One of the best (no, scratch that, it was the best) books I read this summer is Christopher Hitchens’ God Is Not Great: How Religion Poisons Everything
. I was thinking about writing a review of it, but as much as I can be fairly competent and eloquent on matters of technology, computers and programming languages, I have no illusions about my ability to review an essay about religion, philosophy, and politics like Hitch’s latest work.
So it was with delight that I saw the review written by another of those Uppity Atheists™, none other than Richard Dawkins at The Times Online and I will do no more than promptly point you to it, since I—obviously— couldn’t have said it better.
Speaking of Dawkins, I had previously read his own The God Delusion. Dawkins’ book reads more like a reasoned, scientific discussion of why we can’t call ourselves theists without giving up a good share of our rational thinking, whereas Hitchens’ one is more like a collection of essays, witty and scathing. To each his own style, I guess, but I suggest you read both to have a good picture of what all this New Atheism is all about. Hint: it’s nothing more than good old atheism, but finally we are coming out of the closet and are stopping to pay undue reverence to religion’s supposed virtues and all that nonsense about non-overlapping magisteria.

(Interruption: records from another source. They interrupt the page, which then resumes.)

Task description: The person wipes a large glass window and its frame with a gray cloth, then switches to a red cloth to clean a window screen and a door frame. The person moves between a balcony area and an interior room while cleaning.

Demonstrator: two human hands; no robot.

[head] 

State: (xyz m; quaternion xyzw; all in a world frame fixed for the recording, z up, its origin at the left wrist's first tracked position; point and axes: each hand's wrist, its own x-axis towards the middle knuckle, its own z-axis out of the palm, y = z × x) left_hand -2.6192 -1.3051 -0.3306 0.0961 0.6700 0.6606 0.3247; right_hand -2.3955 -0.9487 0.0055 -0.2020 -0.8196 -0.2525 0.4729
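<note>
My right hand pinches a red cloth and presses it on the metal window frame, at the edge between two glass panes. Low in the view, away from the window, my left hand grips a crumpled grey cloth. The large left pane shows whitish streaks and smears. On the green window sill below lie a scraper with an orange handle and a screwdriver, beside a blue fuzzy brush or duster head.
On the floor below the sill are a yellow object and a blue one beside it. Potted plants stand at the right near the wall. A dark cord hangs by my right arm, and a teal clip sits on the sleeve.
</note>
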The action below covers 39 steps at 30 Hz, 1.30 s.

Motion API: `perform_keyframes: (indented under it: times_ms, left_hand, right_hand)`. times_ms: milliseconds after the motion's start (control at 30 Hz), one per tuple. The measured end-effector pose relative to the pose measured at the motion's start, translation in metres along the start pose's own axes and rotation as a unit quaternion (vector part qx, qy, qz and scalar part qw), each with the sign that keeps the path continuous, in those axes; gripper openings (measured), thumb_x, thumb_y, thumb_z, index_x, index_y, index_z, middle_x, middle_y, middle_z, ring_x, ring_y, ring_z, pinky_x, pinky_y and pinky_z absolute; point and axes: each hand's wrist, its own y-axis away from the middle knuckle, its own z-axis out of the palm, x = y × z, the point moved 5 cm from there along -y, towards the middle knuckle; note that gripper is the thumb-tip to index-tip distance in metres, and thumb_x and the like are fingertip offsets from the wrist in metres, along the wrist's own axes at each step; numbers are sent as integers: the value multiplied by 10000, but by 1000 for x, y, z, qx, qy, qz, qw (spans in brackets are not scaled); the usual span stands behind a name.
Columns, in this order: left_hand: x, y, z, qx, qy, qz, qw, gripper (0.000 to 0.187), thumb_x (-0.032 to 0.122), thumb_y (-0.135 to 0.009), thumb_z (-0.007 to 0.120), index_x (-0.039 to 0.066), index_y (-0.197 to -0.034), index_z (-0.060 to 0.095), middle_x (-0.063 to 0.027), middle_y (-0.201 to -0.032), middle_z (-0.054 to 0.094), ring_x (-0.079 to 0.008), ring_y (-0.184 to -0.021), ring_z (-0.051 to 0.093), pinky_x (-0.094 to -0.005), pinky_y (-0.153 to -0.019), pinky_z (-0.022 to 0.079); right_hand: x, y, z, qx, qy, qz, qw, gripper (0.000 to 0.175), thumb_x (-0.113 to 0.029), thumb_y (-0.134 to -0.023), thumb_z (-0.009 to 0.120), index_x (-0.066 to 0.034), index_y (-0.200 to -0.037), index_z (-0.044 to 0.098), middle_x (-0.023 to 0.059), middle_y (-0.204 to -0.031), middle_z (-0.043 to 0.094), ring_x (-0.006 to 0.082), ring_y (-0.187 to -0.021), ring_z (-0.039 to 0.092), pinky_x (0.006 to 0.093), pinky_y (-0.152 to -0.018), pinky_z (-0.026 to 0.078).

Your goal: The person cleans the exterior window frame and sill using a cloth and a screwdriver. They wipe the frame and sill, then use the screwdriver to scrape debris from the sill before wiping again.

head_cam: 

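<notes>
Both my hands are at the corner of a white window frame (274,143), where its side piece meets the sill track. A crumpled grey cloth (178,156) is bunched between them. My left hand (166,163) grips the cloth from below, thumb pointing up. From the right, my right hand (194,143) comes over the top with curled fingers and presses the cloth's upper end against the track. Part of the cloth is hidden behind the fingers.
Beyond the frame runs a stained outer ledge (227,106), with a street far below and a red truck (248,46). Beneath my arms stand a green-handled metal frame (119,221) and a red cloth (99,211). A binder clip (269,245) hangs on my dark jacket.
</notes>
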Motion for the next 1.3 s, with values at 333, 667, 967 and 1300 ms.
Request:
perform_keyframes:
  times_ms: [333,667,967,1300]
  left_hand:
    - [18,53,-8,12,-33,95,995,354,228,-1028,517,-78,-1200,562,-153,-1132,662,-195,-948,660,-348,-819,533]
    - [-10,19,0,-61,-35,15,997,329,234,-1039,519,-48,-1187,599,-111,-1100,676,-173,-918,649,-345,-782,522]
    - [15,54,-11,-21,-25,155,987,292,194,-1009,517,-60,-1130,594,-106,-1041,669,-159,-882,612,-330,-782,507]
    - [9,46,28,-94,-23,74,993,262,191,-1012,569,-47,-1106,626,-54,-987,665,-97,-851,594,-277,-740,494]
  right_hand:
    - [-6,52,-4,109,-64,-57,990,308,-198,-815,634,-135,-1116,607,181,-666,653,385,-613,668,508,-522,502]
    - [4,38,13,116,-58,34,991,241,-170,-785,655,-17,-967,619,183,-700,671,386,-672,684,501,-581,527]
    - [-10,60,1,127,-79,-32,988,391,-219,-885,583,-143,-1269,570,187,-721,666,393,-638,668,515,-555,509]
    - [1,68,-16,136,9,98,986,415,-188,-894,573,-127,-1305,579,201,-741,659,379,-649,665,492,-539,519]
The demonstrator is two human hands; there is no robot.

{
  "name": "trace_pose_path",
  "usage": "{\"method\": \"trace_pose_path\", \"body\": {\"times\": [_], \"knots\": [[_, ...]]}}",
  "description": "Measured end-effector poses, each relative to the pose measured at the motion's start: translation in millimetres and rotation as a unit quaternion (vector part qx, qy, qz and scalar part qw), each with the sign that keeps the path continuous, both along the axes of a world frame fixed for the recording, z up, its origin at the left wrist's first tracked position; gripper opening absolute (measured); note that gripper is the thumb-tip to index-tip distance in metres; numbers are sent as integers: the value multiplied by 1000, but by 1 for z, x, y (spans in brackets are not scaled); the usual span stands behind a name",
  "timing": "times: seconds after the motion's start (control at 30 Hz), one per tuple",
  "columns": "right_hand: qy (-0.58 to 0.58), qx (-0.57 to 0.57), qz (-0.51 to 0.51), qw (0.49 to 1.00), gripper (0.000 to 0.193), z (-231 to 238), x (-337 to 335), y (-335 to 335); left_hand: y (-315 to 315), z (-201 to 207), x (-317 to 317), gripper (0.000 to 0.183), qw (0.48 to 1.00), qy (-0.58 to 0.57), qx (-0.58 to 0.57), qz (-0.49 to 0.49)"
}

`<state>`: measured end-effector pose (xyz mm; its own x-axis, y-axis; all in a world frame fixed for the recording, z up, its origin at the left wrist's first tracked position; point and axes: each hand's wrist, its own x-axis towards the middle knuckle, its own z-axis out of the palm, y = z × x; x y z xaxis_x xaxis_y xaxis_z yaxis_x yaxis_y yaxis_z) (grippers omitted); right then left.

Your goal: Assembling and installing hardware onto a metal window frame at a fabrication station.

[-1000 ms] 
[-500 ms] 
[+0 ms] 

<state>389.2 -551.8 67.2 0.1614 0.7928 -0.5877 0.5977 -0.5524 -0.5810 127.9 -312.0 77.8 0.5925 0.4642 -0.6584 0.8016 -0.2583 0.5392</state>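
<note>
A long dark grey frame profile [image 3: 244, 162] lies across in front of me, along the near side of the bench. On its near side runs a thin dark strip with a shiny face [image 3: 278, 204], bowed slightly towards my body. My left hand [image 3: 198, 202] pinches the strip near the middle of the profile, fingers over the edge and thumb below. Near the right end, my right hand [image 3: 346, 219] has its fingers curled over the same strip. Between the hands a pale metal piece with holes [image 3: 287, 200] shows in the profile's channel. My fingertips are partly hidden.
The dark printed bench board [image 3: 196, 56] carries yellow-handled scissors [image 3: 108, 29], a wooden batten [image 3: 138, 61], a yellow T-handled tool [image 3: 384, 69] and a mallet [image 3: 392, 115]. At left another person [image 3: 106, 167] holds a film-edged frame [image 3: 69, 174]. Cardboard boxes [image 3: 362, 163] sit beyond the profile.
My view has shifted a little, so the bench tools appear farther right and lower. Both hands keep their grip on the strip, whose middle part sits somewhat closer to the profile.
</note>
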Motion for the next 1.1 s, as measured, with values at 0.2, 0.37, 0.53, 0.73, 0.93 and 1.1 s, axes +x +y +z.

It would be great, imo, to see atheism begin to shift gears along with religious/spiritual progressives to focus on what we have in common.
A deeply spiritual outlook on life is possible with or without belief - when the word “spiritual” is carefully defined to avoid the belief-connotations about a non-material spirit world that many find unacceptable. Such an outlook would include, for example, the passion for honesty and truth that lead many people to atheism.